# What needs to be done:
Would you retype the whole listing verbatim, keeping pictures out of it?

# Exercise data:

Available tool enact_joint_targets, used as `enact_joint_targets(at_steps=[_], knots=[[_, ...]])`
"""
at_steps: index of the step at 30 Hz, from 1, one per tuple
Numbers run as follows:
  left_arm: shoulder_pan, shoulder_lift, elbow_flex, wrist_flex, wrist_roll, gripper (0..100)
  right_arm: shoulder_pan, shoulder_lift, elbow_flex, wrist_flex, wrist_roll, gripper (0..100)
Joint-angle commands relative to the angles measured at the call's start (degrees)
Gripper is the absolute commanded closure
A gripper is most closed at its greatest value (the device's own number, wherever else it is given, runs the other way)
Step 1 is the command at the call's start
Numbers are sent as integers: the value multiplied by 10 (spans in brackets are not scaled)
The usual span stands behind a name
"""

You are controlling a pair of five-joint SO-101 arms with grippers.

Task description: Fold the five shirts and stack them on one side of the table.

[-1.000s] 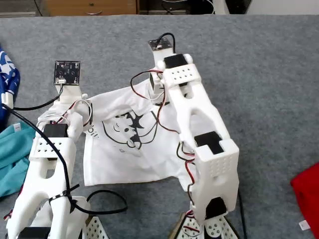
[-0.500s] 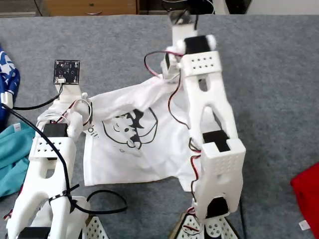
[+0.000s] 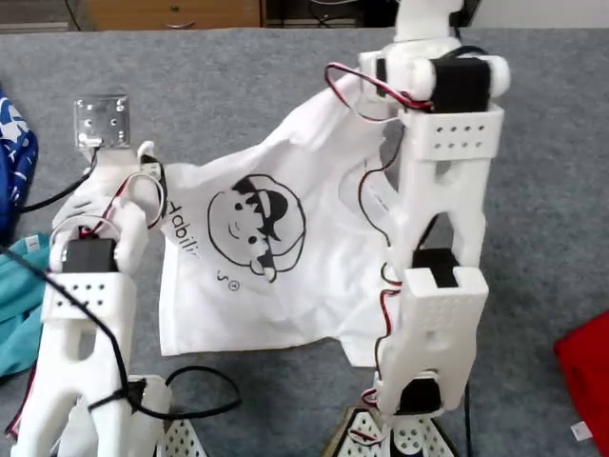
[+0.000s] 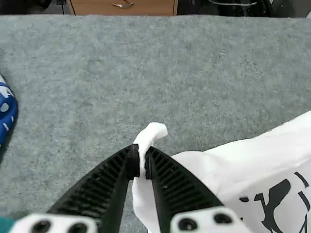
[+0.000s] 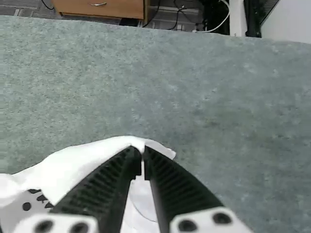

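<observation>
Currently L gripper [image 4: 139,162] and R gripper [image 5: 142,158] each clamp a far corner of white shirt [image 3: 266,295], R side held above table [image 3: 542,143], prob. to spread it flat for folding.

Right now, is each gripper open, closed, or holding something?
Left gripper: closed, pinching an edge of the white shirt.
Right gripper: closed, pinching another edge of the white shirt.

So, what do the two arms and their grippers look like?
The left arm and right arm are white plastic shells with grids of small holes, black motors and red and black wires. The left gripper and right gripper have black ribbed fingers.
</observation>
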Motion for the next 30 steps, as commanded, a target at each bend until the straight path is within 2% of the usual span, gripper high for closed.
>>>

# Result below:
Available tool enact_joint_targets, used as `enact_joint_targets(at_steps=[_], knots=[[_, ...]])`
"""
at_steps: index of the step at 30 Hz, from 1, one per tuple
Numbers run as follows:
  left_arm: shoulder_pan, shoulder_lift, elbow_flex, wrist_flex, wrist_roll, gripper (0..100)
  right_arm: shoulder_pan, shoulder_lift, elbow_flex, wrist_flex, wrist_roll, gripper (0..100)
Joint-angle commands relative to the angles measured at the call's start (degrees)
Gripper is the absolute commanded closure
A gripper is most closed at its greatest value (the device's own number, wherever else it is given, runs the other way)
Step 1 is the command at the call's start
Numbers are sent as integers: the value multiplied by 10 (spans in brackets are not scaled)
The usual span stands behind a name
"""

You are controlling a pair of five-joint SO-101 arms with grippers.

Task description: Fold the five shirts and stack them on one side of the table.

[-1.000s] 
[-0.500s] 
[+0.000s] 
[+0.000s] 
[+0.000s] 

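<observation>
Currently L gripper [image 4: 139,162] and R gripper [image 5: 142,158] each clamp a far corner of white shirt [image 3: 266,295], R side held above table [image 3: 542,143], prob. to spread it flat for folding.

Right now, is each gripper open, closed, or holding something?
Left gripper: closed, pinching an edge of the white shirt.
Right gripper: closed, pinching another edge of the white shirt.

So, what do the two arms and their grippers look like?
The left arm and right arm are white plastic shells with grids of small holes, black motors and red and black wires. The left gripper and right gripper have black ribbed fingers.
</observation>
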Motion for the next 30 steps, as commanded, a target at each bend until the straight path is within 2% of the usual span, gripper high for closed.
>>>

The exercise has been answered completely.